Activity = Exact copy, no pictures: every line from the one that contains "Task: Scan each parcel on" through the end of the data below, and nothing else.

········

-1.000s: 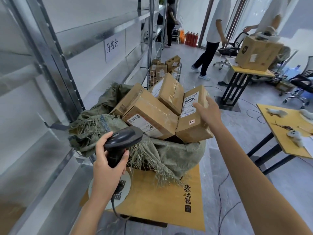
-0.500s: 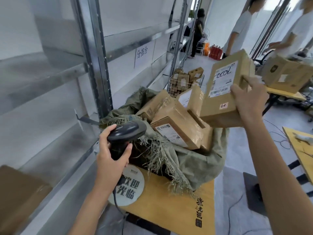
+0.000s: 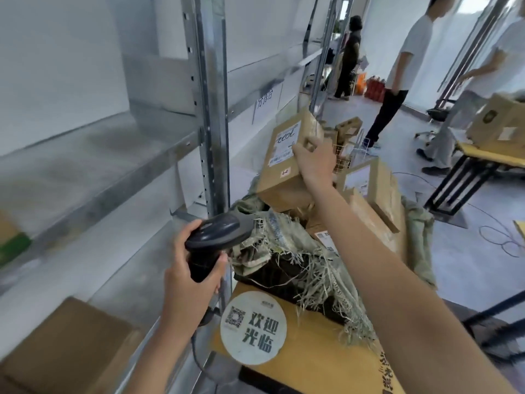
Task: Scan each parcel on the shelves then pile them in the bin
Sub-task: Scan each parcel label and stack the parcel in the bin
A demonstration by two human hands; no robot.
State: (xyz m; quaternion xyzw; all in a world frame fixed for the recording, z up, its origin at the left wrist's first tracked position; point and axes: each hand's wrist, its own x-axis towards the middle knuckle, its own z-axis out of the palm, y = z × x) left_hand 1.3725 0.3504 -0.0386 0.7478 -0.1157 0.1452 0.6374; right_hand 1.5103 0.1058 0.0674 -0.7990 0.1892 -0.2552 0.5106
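The right hand is gripping a parcel at frame centre, the left hand is clutching the scanner, and the one-handed hold is risking a drop.

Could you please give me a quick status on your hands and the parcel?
Left hand grips scanner. Right hand holds labelled parcel above sack-lined bin. Bin already crowded with parcels.

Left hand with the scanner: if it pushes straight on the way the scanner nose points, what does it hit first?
Probably the frayed edge of the sack lining the bin: the scanner in the left hand points right at it, nose nearly at the fibres. Depth is unclear; the shelf post stands just behind.
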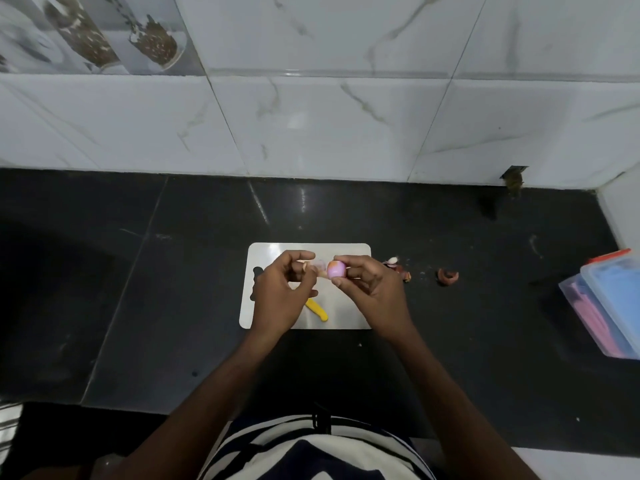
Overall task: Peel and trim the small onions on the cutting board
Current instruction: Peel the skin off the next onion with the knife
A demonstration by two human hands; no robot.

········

Written reply =
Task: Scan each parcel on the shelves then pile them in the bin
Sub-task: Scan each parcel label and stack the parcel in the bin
A demonstration by two human hands; no robot.
State: (xyz m; quaternion xyzw; all in a world frame fixed for the recording, z up, its origin at the left wrist's first tracked position; point and axes: each hand's wrist, its own x-axis towards the middle knuckle, its own z-axis out of the palm, y = z × x) left_hand 1.3725 0.3504 -0.0386 0.7478 -0.1157 0.1452 0.6374; right_hand 1.5103 0.1058 0.0674 -0.7990 0.1892 -0.2552 0.5106
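The right hand is gripping a parcel at frame centre, the left hand is clutching the scanner, and the one-handed hold is risking a drop.

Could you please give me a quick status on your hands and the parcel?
Left hand grips scanner. Right hand holds labelled parcel above sack-lined bin. Bin already crowded with parcels.

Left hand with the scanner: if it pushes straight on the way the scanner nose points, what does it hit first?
Probably the frayed edge of the sack lining the bin: the scanner in the left hand points right at it, nose nearly at the fibres. Depth is unclear; the shelf post stands just behind.
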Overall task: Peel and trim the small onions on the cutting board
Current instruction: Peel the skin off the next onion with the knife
A demonstration by two human hands; no robot.

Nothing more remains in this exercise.